Grotte du Cro de Granville ornée de peintures et de gravures pariétales, located in Rouffignac-Saint-Cernin-de-Reilhac (Dordogne), is a historic monument. The monument is currently closed to visitors.
Deep in the heart of the Dordogne, the grotte de Rouffignac conceals the largest bestiary of mammoths in world cave art: 150 pachyderms drawn more than 13,000 years ago.
Nestling beneath the wooded hills of the Périgord Noir, the Rouffignac cave - nicknamed the "Cave of the Hundred Mammoths" - is one of Europe's most striking prehistoric sanctuaries. Its underground galleries, several kilometres long, are home to an exceptionally rich inventory of fauna: mammoths, woolly rhinoceroses, bison, horses and ibex cohabit in a symphony of engraved lines and painted silhouettes, suspended in time. What sets Rouffignac apart from all the other decorated sites is first and foremost the absolute predominance of the mammoth. With 150 identified representations, the cave alone contains the densest mammoth corpus in the world. These colossal beasts are depicted with disconcerting mastery: precise profiles, curved tusks, fleeces evoked by a simple digital line in the soft clay. The art here is not decorative - it is cosmological, ritualistic and profoundly human. The visitor experience is itself extraordinary. You enter the galleries aboard a small electric train that glides silently through the darkness, over a kilometre underground.
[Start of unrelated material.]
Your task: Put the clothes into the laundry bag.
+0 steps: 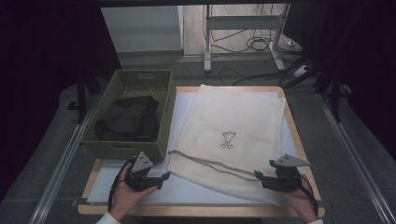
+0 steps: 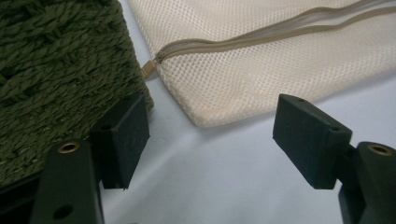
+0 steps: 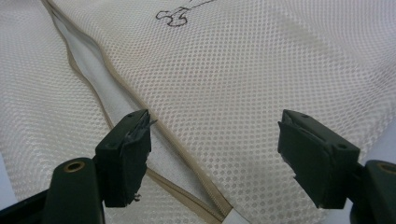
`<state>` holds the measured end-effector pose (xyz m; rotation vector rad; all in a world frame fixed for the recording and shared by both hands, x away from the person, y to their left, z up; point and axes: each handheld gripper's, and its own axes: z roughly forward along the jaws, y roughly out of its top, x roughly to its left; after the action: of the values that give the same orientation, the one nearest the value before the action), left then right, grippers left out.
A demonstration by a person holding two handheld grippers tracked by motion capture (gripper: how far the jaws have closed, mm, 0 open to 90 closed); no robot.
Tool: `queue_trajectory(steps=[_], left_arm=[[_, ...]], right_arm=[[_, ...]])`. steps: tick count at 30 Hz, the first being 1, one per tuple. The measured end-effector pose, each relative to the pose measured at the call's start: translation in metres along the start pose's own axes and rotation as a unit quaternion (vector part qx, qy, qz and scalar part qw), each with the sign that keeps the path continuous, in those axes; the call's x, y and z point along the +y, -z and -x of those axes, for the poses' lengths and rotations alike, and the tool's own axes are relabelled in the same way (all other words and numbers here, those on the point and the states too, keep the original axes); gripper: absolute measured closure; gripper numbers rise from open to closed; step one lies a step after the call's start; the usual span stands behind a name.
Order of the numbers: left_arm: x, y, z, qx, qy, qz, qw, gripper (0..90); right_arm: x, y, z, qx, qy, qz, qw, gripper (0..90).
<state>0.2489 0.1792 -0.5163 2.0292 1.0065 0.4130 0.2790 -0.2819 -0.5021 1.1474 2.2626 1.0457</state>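
Observation:
A cream mesh laundry bag with a small printed figure lies flat on the white table top, its tan zipper partly undone along the near edge. My left gripper is open, low over the table just off the bag's near left corner, beside the basket. The zipper's end lies ahead of it. My right gripper is open above the bag's near right part, with the undone zipper running past its left pad. Nothing is between either pair of pads.
A green woven basket with dark clothing in it stands at the left of the table. The table's wooden rim borders the right side. Metal rails run along both sides, and a stand with cables is beyond the far edge.

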Motion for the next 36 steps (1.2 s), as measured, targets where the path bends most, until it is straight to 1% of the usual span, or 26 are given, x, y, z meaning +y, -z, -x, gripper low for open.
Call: queue_trajectory(steps=[2, 4, 5, 7, 9, 11, 12, 14, 15, 16, 17, 18, 19, 21, 24, 25, 28, 32, 33, 36], left_arm=[[-0.001, 0.002, 0.000, 0.003, 0.000, -0.001, 1.0000, 26.4], [-0.003, 0.003, -0.002, 0.005, 0.006, -0.002, 1.0000, 26.4], [-0.003, 0.003, -0.002, 0.005, 0.006, -0.002, 1.0000, 26.5], [-0.004, 0.004, -0.005, 0.014, 0.015, -0.007, 0.9998, 26.7], [-0.005, 0.004, -0.006, 0.015, 0.025, -0.008, 0.9995, 27.0], [-0.005, 0.003, -0.006, 0.016, 0.023, -0.011, 0.9996, 27.0], [-0.006, 0.004, -0.005, 0.021, 0.010, -0.013, 0.9996, 27.0], [-0.007, 0.005, -0.004, 0.023, 0.006, -0.014, 0.9996, 27.0], [-0.009, 0.008, -0.006, 0.023, 0.010, -0.013, 0.9996, 27.0], [-0.009, 0.008, -0.006, 0.023, 0.010, -0.013, 0.9996, 27.0], [-0.009, 0.010, -0.008, 0.020, 0.019, -0.008, 0.9996, 27.0], [-0.009, 0.010, -0.008, 0.020, 0.019, -0.008, 0.9996, 27.0], [-0.007, 0.013, -0.007, 0.016, 0.021, 0.001, 0.9996, 27.1], [-0.006, 0.014, -0.004, 0.013, 0.015, 0.002, 0.9998, 27.1], [-0.007, 0.012, 0.000, 0.008, 0.008, -0.004, 0.9999, 27.1], [-0.007, 0.012, 0.000, 0.008, 0.008, -0.004, 0.9999, 27.1], [-0.008, 0.012, 0.003, 0.011, 0.002, -0.007, 0.9999, 27.1], [-0.008, 0.013, 0.000, 0.013, 0.009, -0.003, 0.9999, 27.1], [-0.009, 0.012, -0.001, 0.014, 0.010, -0.004, 0.9998, 27.2], [-0.010, 0.010, -0.001, 0.016, 0.010, -0.007, 0.9998, 27.2]], right_arm=[[0.002, -0.001, -0.001, 0.002, 0.004, -0.005, 1.0000, 25.9], [0.004, -0.003, -0.001, 0.011, 0.010, -0.009, 0.9998, 25.0], [0.005, -0.004, -0.002, 0.011, 0.015, -0.011, 0.9998, 24.6], [0.008, -0.007, -0.003, 0.014, 0.021, -0.014, 0.9996, 24.6], [0.011, -0.009, -0.004, 0.017, 0.026, -0.017, 0.9994, 24.5], [0.014, -0.011, -0.004, 0.021, 0.023, -0.020, 0.9993, 23.7], [0.016, -0.011, -0.004, 0.020, 0.023, -0.023, 0.9993, 23.7], [0.018, -0.012, -0.004, 0.019, 0.022, -0.025, 0.9993, 23.8], [0.023, -0.014, -0.006, 0.020, 0.024, -0.035, 0.9989, 23.8], [0.023, -0.014, -0.006, 0.020, 0.024, -0.035, 0.9989, 23.8], [0.030, -0.016, -0.007, 0.019, 0.030, -0.043, 0.9985, 23.8], [0.030, -0.016, -0.007, 0.019, 0.030, -0.043, 0.9985, 23.8], [0.037, -0.017, -0.008, 0.020, 0.033, -0.049, 0.9981, 23.8], [0.044, -0.017, -0.009, 0.020, 0.029, -0.051, 0.9981, 23.8], [0.053, -0.018, -0.010, 0.021, 0.022, -0.050, 0.9983, 23.9], [0.053, -0.018, -0.010, 0.021, 0.022, -0.050, 0.9983, 23.9], [0.061, -0.020, -0.012, 0.023, 0.015, -0.058, 0.9979, 24.2], [0.068, -0.023, -0.015, 0.029, 0.023, -0.060, 0.9975, 24.9], [0.073, -0.026, -0.017, 0.039, 0.029, -0.059, 0.9971, 26.9], [0.076, -0.028, -0.017, 0.044, 0.035, -0.063, 0.9965, 28.2]])
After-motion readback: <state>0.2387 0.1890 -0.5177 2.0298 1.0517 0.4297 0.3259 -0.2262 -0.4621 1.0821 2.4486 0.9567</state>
As the beams of light caress the limestone walls, the figures emerge one by one, as if the artists of the Upper Palaeolithic had just laid down their tools. The constant coolness of the rock, the muffled acoustics of the basement and the density of the representations create an atmosphere of rare contemplation. The outside setting adds to the mystery. The cave opens discreetly in a wooded valley in the commune of Rouffignac-Saint-Cernin-de-Reilhac, just a few kilometres from Les Eyzies-de-Tayac, the world capital of prehistory. This concentrated geography is a reminder that, fifteen millennia ago, the Périgord was one of the densest centres of human creativity. Rouffignac is part of this constellation of rock masterpieces that make the Vézère valley a sacred land of human memory.
Rouffignac is not architecture in the conventional sense of the term, but a natural edifice of remarkable complexity. The cave extends over several kilometres of horizontal galleries carved out of the Upper Cretaceous coniacian limestone, a soft rock that is particularly suitable for engravings and for preserving pigments. The main network comprises a wide, high central gallery, accessible without physical difficulty, which branches out into secondary arms, some of which are still partly unexplored. The walls have a natural clay surface - mondmilch - which served as a direct support for digital tracings, enabling Palaeolithic artists to draw directly onto the soft material. This technique, known as "macaroni" or digital meandering, coexists with black manganese line drawings, red clay and white chalk enhancements, and incised engravings using flint tools. The ceiling of the Grand Plafond, the sanctuary's centrepiece, is the focus of an exceptional frontal composition featuring two mammoths in confrontation, framed by a dozen other figures - a layout whose spatial mastery defies any notion of primitivism. The subterranean topography itself seems to have guided the choice of locations: the bends in the galleries, the natural humps in the rock and areas of particular acoustics were favoured by the artists, suggesting an intentional use of the cavern space as a ritual stage.
Grotte du Cro de Granville ornée de peintures et de gravures pariétales is located in Rouffignac-Saint-Cernin-de-Reilhac, Dordogne department, Nouvelle-Aquitaine region, France.
Grotte du Cro de Granville ornée de peintures et de gravures pariétales is currently closed to visitors.